▶ [Task brief] Transcribe the listing below from its opening line up to and including the line that contains "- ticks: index"; reproduce nothing else.

▶ [Data]
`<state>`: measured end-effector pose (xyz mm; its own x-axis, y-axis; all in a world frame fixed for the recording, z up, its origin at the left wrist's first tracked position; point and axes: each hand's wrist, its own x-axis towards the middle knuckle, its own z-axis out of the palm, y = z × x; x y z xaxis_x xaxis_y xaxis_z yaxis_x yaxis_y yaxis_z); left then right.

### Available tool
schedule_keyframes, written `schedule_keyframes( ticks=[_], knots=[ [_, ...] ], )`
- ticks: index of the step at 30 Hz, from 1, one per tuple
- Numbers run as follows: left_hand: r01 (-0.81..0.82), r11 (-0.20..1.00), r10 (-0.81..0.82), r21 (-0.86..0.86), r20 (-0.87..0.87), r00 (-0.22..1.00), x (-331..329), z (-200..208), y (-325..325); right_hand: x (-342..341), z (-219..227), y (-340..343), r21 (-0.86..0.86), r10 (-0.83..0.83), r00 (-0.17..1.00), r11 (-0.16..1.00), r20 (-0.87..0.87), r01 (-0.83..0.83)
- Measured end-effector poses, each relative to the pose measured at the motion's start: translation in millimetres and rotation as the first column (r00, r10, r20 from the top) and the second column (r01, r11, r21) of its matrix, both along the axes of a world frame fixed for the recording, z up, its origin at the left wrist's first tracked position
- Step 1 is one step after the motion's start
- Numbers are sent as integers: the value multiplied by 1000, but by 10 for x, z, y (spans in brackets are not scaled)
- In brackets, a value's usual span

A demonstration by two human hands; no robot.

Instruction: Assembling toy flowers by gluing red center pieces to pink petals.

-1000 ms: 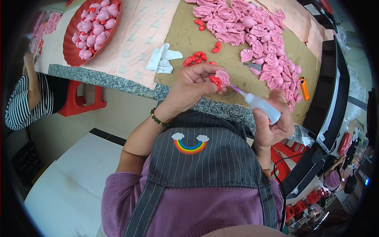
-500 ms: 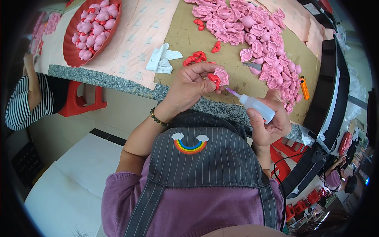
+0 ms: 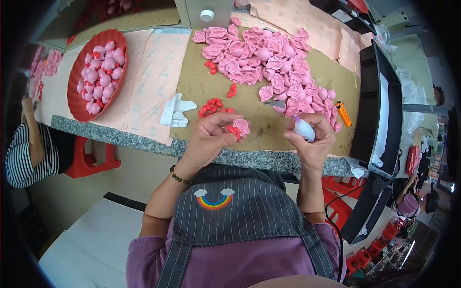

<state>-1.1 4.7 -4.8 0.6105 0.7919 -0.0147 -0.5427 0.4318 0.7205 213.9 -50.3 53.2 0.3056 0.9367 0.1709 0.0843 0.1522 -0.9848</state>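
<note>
The left hand (image 3: pixel 207 139) is closed around a small pink piece (image 3: pixel 242 126) with a red part (image 3: pixel 234 130) pressed against its lower left edge; thumb and fingertips pinch both together, so the grip is almost fully shut on them. The right hand (image 3: pixel 314 139) is wrapped tight around a small white glue bottle (image 3: pixel 304 128), whose purple tip points up and toward the pink piece, a short way off and not touching it.

Just above the left hand's grip, on the brown mat (image 3: pixel 201 81), lies a small cluster of loose red parts (image 3: pixel 211 106), and to the left of those a crumpled white tissue (image 3: pixel 175 109). Above and between the 2 hands spreads a big heap of pink pieces (image 3: pixel 269 62), reaching down close to the right hand. An orange lighter (image 3: pixel 343 114) lies just to the upper right of the bottle. Well off to the upper left of the left hand stands a red bowl (image 3: pixel 77 77) filled with more pink pieces. At the far left edge, another person's striped sleeve (image 3: pixel 21 161) shows beside a red stool (image 3: pixel 89 161).
</note>
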Motion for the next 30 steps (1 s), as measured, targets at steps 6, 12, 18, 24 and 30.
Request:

▶ [Solution]
`<state>`: measured end-effector pose (xyz mm; its own x-axis, y-axis; all in a world frame fixed for the recording, z up, its origin at the left wrist's first tracked position; point and axes: each hand's wrist, its own x-axis towards the middle knuckle, its own z-axis out of the palm, y = z × x; x y z xaxis_x xaxis_y xaxis_z yaxis_x yaxis_y yaxis_z); left then right.

### Available tool
schedule_keyframes, written `schedule_keyframes( ticks=[_], knots=[ [_, ...] ], )`
- ticks: index of the step at 30 Hz, from 1, one per tuple

The full output has already been given.